== WHAT TO WORK ON ==
Pictures in the records below must be left out. Return exactly the lines from the line with "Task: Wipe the" to the line with "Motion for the", both included.

SUPPLIED DATA START

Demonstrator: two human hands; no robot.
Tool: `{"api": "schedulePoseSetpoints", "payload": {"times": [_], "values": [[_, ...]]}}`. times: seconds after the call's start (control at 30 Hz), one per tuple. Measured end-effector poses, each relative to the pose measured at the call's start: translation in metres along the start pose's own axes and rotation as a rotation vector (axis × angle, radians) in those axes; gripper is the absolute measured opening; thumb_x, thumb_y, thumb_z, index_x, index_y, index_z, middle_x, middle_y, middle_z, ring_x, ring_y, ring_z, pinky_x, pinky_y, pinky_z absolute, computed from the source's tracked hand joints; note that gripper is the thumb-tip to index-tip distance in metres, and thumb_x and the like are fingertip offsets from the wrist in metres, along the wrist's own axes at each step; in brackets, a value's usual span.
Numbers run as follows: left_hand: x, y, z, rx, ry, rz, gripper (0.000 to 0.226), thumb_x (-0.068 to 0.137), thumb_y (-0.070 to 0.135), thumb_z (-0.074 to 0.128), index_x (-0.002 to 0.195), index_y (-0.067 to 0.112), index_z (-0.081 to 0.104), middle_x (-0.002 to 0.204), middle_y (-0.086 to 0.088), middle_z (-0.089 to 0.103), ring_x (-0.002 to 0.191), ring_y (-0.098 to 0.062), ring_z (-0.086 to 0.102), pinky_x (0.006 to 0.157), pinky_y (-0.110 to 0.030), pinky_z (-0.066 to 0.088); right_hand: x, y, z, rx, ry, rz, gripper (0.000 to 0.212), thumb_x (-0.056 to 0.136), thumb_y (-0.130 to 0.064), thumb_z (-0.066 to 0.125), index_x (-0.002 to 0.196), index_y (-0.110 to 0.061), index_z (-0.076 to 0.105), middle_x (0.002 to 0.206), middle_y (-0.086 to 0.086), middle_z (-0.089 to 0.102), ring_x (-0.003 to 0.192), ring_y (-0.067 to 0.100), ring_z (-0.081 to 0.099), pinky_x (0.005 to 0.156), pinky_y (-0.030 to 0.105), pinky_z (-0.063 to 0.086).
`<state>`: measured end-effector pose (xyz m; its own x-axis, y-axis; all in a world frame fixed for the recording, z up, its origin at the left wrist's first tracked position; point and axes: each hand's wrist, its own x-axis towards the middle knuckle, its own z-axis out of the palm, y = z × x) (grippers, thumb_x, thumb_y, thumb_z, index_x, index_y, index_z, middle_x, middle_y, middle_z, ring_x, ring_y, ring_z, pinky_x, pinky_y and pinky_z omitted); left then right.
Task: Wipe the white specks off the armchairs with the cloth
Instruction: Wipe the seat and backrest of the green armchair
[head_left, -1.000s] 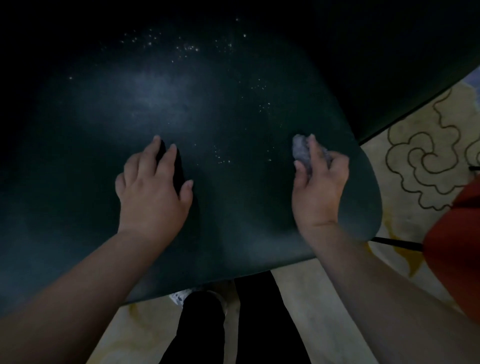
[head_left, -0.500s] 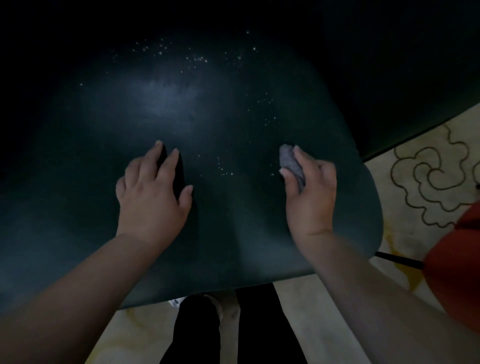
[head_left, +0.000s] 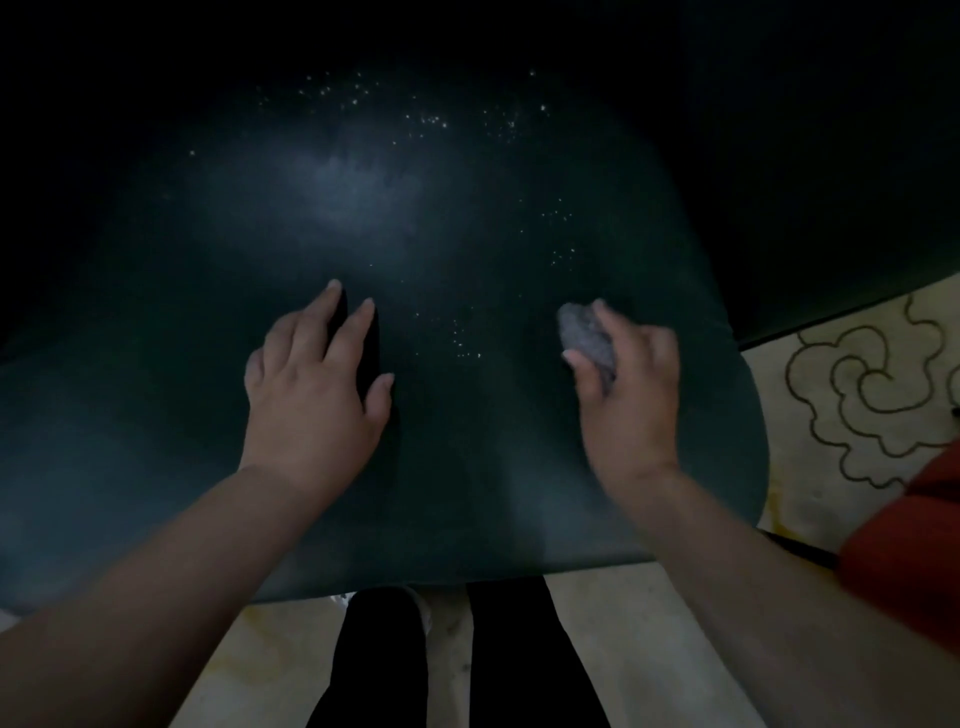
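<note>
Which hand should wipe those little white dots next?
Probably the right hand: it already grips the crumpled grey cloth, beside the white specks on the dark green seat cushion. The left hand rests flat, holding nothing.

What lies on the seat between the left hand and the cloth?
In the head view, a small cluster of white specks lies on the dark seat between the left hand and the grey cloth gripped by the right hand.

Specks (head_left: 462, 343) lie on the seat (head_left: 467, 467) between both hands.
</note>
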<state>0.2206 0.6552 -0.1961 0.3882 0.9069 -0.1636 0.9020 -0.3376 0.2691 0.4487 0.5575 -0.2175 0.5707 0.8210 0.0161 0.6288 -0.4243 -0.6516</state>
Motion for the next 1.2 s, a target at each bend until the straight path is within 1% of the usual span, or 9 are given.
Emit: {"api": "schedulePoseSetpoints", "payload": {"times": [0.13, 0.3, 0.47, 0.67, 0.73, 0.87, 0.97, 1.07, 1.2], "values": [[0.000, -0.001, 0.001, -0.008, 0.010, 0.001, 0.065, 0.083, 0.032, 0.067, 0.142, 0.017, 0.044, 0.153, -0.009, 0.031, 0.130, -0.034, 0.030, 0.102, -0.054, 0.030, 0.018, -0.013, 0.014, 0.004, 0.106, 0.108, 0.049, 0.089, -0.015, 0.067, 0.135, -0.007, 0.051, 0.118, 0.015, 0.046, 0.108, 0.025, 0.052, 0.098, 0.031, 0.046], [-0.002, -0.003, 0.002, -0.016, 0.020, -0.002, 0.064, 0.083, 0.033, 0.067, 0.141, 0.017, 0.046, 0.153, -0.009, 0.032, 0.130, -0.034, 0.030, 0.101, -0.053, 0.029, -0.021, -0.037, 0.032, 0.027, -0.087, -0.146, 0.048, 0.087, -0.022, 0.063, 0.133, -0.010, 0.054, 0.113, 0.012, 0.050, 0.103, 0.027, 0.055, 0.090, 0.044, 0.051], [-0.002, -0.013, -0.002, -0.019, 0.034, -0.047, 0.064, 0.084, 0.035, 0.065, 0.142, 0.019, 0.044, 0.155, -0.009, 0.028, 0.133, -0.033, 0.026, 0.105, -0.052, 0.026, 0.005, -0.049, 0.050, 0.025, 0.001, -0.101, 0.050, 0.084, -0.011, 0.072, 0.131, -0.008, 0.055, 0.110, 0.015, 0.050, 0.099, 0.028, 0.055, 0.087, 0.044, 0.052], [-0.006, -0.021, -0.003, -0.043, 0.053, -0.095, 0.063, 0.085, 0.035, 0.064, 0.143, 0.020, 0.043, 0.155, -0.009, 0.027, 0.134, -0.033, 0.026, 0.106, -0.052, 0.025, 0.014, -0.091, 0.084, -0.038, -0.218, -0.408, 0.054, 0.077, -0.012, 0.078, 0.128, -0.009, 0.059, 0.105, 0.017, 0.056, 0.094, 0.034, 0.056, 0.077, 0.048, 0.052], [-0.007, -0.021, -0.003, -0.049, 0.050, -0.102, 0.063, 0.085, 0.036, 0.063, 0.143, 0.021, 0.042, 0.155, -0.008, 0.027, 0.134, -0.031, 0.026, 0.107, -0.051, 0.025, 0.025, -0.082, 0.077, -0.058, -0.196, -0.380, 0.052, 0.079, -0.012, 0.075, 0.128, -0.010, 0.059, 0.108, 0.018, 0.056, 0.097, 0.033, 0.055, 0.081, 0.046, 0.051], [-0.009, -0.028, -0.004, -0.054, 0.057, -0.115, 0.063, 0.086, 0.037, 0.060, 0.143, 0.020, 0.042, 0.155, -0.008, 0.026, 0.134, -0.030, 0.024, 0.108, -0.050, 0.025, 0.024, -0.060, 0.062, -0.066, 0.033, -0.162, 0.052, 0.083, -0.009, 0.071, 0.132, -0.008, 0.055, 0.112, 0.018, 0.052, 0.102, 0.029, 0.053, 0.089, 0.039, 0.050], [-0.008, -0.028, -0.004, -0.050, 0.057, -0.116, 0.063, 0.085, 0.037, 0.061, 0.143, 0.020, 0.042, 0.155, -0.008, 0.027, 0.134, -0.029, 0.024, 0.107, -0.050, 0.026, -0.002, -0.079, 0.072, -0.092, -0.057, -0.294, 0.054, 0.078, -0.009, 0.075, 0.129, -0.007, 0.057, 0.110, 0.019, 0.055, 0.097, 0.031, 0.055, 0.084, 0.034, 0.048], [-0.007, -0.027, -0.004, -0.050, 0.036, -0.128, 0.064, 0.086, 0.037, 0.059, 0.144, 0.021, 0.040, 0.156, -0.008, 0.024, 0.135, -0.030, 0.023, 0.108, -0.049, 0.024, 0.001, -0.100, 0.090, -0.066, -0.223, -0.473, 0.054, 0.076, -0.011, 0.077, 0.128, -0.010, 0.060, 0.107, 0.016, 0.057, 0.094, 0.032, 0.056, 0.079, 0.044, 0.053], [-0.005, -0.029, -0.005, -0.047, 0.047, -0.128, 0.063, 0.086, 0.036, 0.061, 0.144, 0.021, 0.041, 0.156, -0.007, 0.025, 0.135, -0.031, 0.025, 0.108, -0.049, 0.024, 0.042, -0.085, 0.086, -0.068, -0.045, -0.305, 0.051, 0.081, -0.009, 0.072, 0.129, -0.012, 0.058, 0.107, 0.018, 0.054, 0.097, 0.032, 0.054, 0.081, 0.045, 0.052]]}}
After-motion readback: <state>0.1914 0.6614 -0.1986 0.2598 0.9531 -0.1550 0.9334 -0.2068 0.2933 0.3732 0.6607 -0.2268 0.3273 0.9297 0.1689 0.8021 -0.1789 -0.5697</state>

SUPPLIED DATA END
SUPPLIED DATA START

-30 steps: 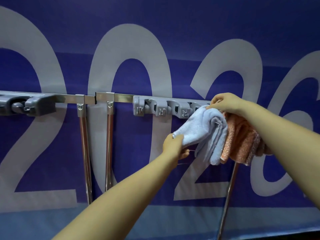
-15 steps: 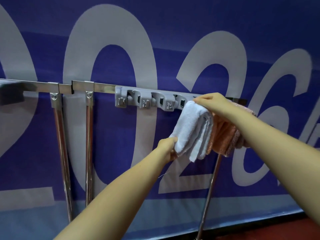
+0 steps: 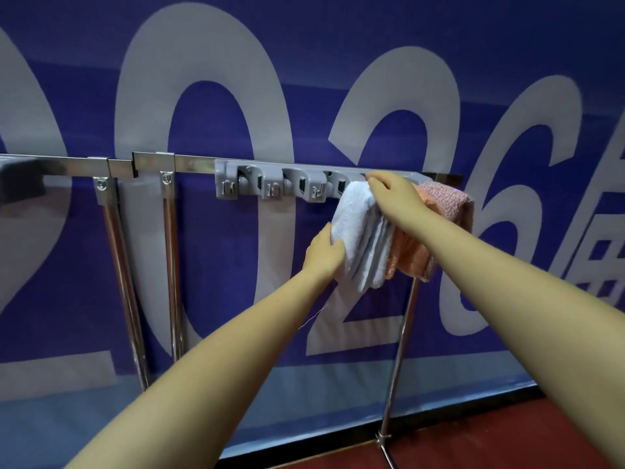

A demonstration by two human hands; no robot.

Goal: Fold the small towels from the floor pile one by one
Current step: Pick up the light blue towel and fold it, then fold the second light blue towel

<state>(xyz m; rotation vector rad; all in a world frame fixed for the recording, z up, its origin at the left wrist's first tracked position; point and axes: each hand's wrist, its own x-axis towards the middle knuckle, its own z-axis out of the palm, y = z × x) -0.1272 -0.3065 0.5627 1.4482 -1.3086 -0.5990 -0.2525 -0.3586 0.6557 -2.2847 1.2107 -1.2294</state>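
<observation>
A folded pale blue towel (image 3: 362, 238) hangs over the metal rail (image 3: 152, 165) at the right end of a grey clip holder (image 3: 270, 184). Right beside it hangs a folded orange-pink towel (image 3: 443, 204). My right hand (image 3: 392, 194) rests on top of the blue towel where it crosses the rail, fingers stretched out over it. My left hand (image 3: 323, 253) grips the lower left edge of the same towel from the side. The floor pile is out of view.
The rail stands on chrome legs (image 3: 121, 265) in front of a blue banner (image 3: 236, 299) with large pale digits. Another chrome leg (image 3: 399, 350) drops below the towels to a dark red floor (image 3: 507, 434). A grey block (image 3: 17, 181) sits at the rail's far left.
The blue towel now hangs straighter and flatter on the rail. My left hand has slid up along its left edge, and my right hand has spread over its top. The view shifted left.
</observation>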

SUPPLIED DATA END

== RESULT OF THE EXERCISE ==
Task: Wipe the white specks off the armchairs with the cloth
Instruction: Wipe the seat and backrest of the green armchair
[head_left, -1.000s] 
[head_left, -0.500s] 
[head_left, +0.000s] 
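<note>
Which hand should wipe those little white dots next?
Probably the right hand: it already grips the crumpled grey cloth, beside the white specks on the dark green seat cushion. The left hand rests flat, holding nothing.

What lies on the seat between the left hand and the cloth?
In the head view, a small cluster of white specks lies on the dark seat between the left hand and the grey cloth gripped by the right hand.

Specks (head_left: 462, 343) lie on the seat (head_left: 467, 467) between both hands.
</note>
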<state>0.2206 0.6552 -0.1961 0.3882 0.9069 -0.1636 0.9020 -0.3376 0.2691 0.4487 0.5575 -0.2175 0.5707 0.8210 0.0161 0.6288 -0.4243 -0.6516</state>
Motion for the next 1.2 s, a target at each bend until the straight path is within 1% of the usual span, or 9 are given.

This output is complete, and the exercise is done.